Mitchell is an unincorporated community and census-designated place (CDP) in Madison County, Illinois, United States. As of the 2020 census, its population was 1,217. It is part of the Metro East region of greater St. Louis.

==History==
Two brothers from Chicago, John Jay and William H. Mitchell, settled in the area in 1870 and bought about 4000 acre of Mississippi River bottomland, which they drained to operate a cattle ranch. When the Chicago and Alton Railroad built its line from Alton toward East St. Louis, John Mitchell promoted the railroad and established a stop he named for himself, Mitchell Station. The Wabash and other lines soon laid tracks through the area, and Mitchell grew as a rail junction.

When U.S. Route 66 was commissioned in 1926, it ran through Mitchell along the corridor now followed by Illinois Route 203. The Luna Cafe, built in 1924, became a well-known stop on the highway and remains in business; its neon sign, later restored with help from the Friends of the Mother Road, is a local landmark. According to local legend the cafe also housed a Prohibition-era gambling room and an upstairs brothel and drew visits from the gangster Al Capone, although these stories are undocumented.

==Geography==
Mitchell is located in western Madison County at the junction of Interstate 270 and Illinois Route 203, part of former U.S. Route 66, approximately 13 mi northeast of downtown St.

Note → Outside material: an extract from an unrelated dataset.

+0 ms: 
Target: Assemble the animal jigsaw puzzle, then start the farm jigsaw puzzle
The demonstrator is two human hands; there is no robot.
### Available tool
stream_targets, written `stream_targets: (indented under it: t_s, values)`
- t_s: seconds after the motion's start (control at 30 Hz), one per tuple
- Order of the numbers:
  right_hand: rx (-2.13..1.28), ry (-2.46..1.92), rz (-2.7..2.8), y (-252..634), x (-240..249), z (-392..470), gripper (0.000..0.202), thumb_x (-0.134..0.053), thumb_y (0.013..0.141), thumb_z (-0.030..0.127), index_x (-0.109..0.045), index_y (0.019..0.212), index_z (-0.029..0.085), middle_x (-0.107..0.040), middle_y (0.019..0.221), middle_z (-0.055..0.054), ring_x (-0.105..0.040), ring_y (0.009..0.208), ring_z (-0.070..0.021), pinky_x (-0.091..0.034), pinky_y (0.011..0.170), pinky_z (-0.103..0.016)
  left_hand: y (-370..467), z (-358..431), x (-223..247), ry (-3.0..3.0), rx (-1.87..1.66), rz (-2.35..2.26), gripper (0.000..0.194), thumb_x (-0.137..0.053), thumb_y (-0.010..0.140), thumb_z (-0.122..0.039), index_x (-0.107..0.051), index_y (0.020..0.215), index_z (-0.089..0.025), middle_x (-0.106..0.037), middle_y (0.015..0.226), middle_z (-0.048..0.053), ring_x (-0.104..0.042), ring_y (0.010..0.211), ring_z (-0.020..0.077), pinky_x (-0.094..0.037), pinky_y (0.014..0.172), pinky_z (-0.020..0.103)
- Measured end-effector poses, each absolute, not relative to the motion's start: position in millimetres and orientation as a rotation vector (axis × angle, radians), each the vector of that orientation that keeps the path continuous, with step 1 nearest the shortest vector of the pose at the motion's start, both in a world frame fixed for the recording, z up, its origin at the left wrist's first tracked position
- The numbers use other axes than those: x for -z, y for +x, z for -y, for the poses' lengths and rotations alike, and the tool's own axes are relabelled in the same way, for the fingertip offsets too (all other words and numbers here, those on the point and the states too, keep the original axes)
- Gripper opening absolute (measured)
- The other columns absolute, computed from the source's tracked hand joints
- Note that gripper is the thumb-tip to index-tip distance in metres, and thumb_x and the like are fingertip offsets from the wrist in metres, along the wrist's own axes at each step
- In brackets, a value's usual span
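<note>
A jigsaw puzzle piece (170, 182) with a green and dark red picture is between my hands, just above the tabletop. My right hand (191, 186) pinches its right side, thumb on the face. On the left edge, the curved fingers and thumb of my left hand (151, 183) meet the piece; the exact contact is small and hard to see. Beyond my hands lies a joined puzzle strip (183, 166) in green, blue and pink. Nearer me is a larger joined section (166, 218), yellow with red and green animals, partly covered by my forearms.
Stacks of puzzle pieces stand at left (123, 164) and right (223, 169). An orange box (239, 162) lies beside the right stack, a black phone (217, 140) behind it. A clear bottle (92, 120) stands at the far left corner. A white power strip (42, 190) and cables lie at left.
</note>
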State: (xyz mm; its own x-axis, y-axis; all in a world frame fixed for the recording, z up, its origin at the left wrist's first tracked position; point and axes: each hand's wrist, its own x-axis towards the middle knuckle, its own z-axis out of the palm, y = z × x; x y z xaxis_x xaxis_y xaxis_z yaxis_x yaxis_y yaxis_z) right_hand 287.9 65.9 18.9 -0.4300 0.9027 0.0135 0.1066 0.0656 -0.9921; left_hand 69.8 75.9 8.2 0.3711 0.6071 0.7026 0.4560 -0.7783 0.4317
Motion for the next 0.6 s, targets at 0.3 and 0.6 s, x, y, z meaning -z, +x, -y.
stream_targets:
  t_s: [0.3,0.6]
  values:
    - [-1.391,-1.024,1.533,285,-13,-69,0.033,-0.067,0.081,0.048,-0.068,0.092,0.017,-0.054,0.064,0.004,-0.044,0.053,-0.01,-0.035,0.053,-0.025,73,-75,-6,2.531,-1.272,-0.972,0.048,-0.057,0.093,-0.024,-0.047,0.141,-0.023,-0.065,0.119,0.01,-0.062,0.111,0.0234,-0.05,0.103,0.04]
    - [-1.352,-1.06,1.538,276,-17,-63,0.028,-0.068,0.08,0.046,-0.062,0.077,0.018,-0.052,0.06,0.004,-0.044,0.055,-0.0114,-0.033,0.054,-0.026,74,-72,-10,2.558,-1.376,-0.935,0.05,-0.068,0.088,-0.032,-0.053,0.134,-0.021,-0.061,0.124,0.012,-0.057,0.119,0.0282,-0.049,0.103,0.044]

Louis. It is bordered to the south and east by Pontoon Beach, to the northeast by Edwardsville, and to the northwest by the unincorporated community of Brooks. Granite City is 6 mi to the southwest via IL 203. A few years ago, Mitchell tried to become an independent city, but that vote was never allowed because of court challenges from nearby communities.

According to the U.S. Census Bureau, the Mitchell CDP has an area of 0.56 sqmi, all land. The community sits on the Mississippi River floodplain, known in the region as American Bottom.

The lone school in the town is Mitchell Elementary School. Near town to the east is the Gateway Commercial Business Center, a place of trucking companies and more. Also located in Mitchell is the Luna Cafe, a historic landmark along old Route 66.

==Demographics==
===2020 census===

As of the 2020 census, Mitchell had a population of 1,217. The median age was 45.9 years. 18.3% of residents were under the age of 18 and 19.8% of residents were 65 years of age or older. For every 100 females there were 91.1 males, and for every 100 females age 18 and over there were 87.2 males age 18 and over.

100.0% of residents lived in urban areas, while 0.0% lived in rural areas.

There were 502 households in Mitchell, of which 27.7% had children under the age of 18 living in them. Of all households, 49.8% were married-couple households, 19.3% were households with a male householder and no spouse or partner present, and 25.3% were households with a female householder and no spouse or partner present. About 27.4% of all households were made up of individuals and 11.8% had someone living alone who was 65 years of age or older.

There were 539 housing units, of which 6.9% were vacant. The homeowner vacancy rate was 3.4% and the rental vacancy rate was 3.7%.

Racial composition as of the 2020 census
| Race | Number | Percent |
|---|---|---|
| White | 1,074 | 88.2% |
| Black or African American | 28 | 2.3% |
| American Indian and Alaska Native | 4 | 0.3% |
| Asian | 15 | 1.2% |
| Native Hawaiian and Other Pacific Islander | 1 | 0.1% |
| Some other race | 20 | 1.6% |
| Two or more races | 75 | 6.2% |
| Hispanic or Latino (of any race) | 53 | 4.4% |

==Education==
The community is in the Granite City Community Unit School District 9.